Le 20 juin 2025, plus de 100 salles de cinéma en France, en Belgique et en Suisse projetteront le documentaire Save Our Souls de Jean-Baptiste Bonnet, à l’initiative de son producteur Andana Films en partenariat avec Tënk, Politis et Mediapart et plus de 30 associations partenaires. C’est un événement mobilisateur exceptionnel, à ne pas manquer : l’occasion de partager en nombre un moment d’information et d’implication sur les sauvetages en Méditerranée.
« On sauve des vies en mer. Point barre« , affiche d’entrée le site dédié de SOS Méditerranée pour appeler aux dons. Des milliers d’hommes, femmes et enfant tentent la traversée sur des embarcations de fortune, au péril de leur vie. Navire affrété par l’ONG qui œuvre depuis 2016, désormais en collaboration avec la Croix rouge et le Croissant rouge, l’Ocean Viking, tente de porter secours à celles qui sont en détresse au large des côtes libyennes. « Point barre » : il n’y a rien à discuter, car il y a urgence. C’est une question de vie ou de mort.

« Sauvez nos âmes » : dès son titre, Save our Souls ne renie pas cette urgence mais appelle à prendre de la hauteur. L’Ocean Viking, 69 mètres de long, a certes pour fonction de sauver du naufrage ces frêles embarcations prêtes à chavirer, ces zodiacs qui se dégonflent, et donc ceux qui s’y sont entassés dans l’espoir de débarquer en Europe, pour le plus grand profit des passeurs. Mais le film de Jean-Baptiste Bonnet va au-delà du simple reportage.
Un autre film avait de même récemment marqué : Mothership, de Muriel Cravatte (80′, 2024) – En pleine mer dans sa version de 54′ diffusée sur France.tv. Sur le même bateau, la réalisatrice s’intéressait surtout aux destins féminins, mais on trouve dans les deux films l’intérêt pour les détails de l’organisation, les gilets de sauvetage et le délicat transbordement, le professionnalisme dans la prise en charge et le respect dans l’information donnée pour que chacun sache ce qui se passe. Toujours, l’empathie pour les personnes malgré la difficulté des langues, une façon d’observer avec discrétion, sans commentaires, en cherchant le consentement des personnes filmées. Et, geste politique essentiel tant elle est rarement répercutée, la parole des rescapés, ce à quoi ils ont échappé en Lybie, l’horreur sur terre, mais aussi leurs aspirations, leur façon d’affirmer au-delà des frontières, malgré la violence du monde, leur appartenance à l’humanité.

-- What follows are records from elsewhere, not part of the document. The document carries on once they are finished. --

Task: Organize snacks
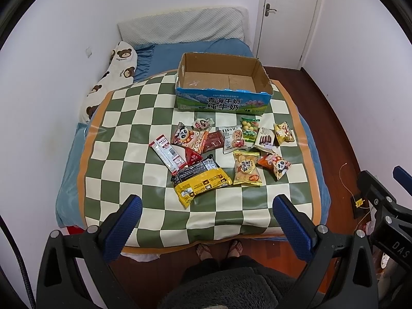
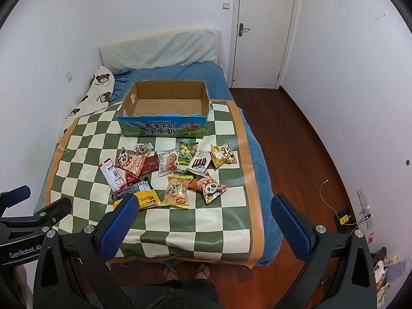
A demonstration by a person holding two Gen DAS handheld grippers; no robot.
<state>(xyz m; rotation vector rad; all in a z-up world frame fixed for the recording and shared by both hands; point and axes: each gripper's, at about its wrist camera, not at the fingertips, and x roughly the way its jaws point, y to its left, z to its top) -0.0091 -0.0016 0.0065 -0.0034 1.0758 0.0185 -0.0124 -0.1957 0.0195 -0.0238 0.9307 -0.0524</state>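
Note:
Several snack packets lie scattered on a green-and-cream checkered cloth [image 1: 123, 159] [image 2: 226, 221] spread over a bed. Among them are a large yellow-and-black bag [image 1: 199, 181] [image 2: 144, 197], a red-and-white stick pack [image 1: 168, 154] [image 2: 112, 175], a yellow biscuit pack [image 1: 246, 168] [image 2: 176, 189] and panda packs [image 1: 276, 164] [image 2: 212, 188]. Behind them stands an empty cardboard milk box [image 1: 222, 103] [image 2: 162, 127], open at the top. My left gripper [image 1: 206, 203] and right gripper [image 2: 204, 203] both hover open over the bed's near end, holding nothing.
A bear-print pillow [image 1: 113, 77] [image 2: 95, 90] lies along the left wall, a grey headboard cushion [image 1: 180, 25] at the back. A white door [image 2: 265, 31] and wooden floor [image 2: 296, 141] are to the right. A person's feet in sandals [image 1: 219, 248] stand at the bed's foot.

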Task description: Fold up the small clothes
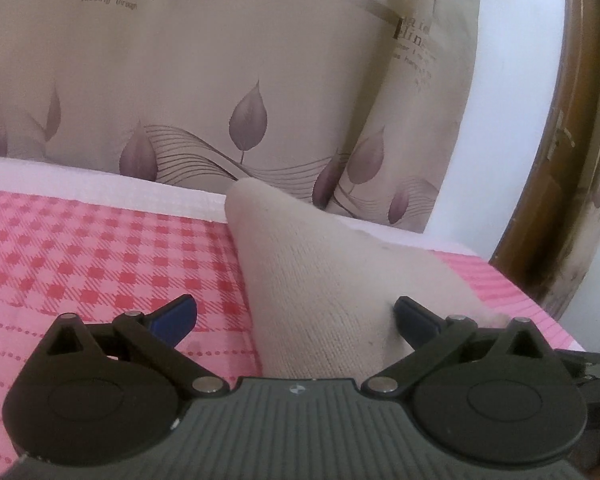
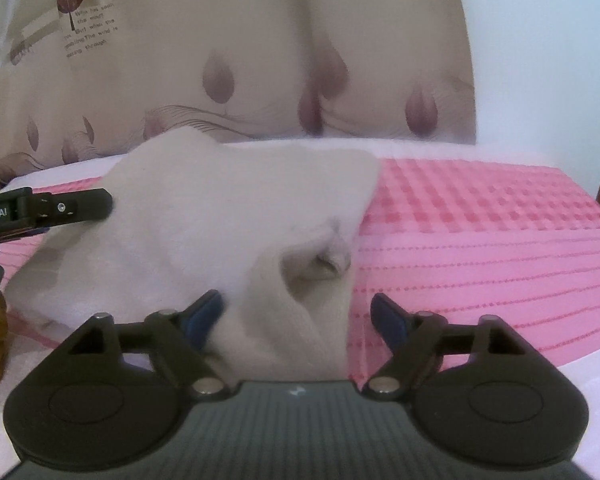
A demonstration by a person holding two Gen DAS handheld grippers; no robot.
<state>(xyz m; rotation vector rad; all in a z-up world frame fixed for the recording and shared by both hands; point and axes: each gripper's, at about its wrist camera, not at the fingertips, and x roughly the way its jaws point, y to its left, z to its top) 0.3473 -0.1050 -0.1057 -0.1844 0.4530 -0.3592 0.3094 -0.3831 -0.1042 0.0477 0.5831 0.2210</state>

Ces deux films disent sans slogans le scandale d’une Europe qui s’émeut lorsque circule la photo du petit Aylan Kurdi échoué la tête dans le sable sur une plage de Grèce mais qui continue à oser, par son financement et sa démission, se reposer sur les gardes-côtes libyens qui ramènent les migrants en Libye où les milices mafieuses les torturent d’innommable façon pour qu’ils obtiennent de l’argent de leur famille.
Alors que dans Mothership, le bateau frôlait sa capacité maximum de l’ordre de 500 personnes, ce n’est pas le cas dans Save our Souls avec 92 rescapés, tourné en février-avril 2023. Le film relate encore la tension avec les gardes-côtes libyens, ou les règles internationales et de sécurité à respecter, mais son focus est sur la relation avec les personnes. Le dispositif est au minimum : une caméra et un micro. On saisit le temps passé au départ à scruter la mer à la recherche des embarcations en détresse : ces personnes ont droit à cette attention. Une fois à bord, tout est fait pour qu’elles retrouvent la dignité qui leur a été volée en Lybie. Alors, on apprend par exemple l’arabe pour faciliter la communication. On prend le temps de l’écoute et de la discussion. On prépare les démarches d’asile à venir.

Des âmes à sauver, ce sont celles des rescapés certes, mais ce sont aussi nos propres âmes, tant ceux qui risquent ainsi leur vie nous font gagner en humanité, pour reprendre l’expression d’Achille Mbembe, alors même qu’aux frontières ou en pleine mer, les droits définis par la convention de Genève ne sont pas respectés.
Quelques vies sauvées dans l’océan de l’indifférence face aux 20 000 morts depuis 2014 : cela peut paraître dérisoire au regard des drames de la planète, mais les chiffres importent peu car sur l’Ocean Viking se vit une utopie toute simple qui touche à plus grand que ce que nous sommes.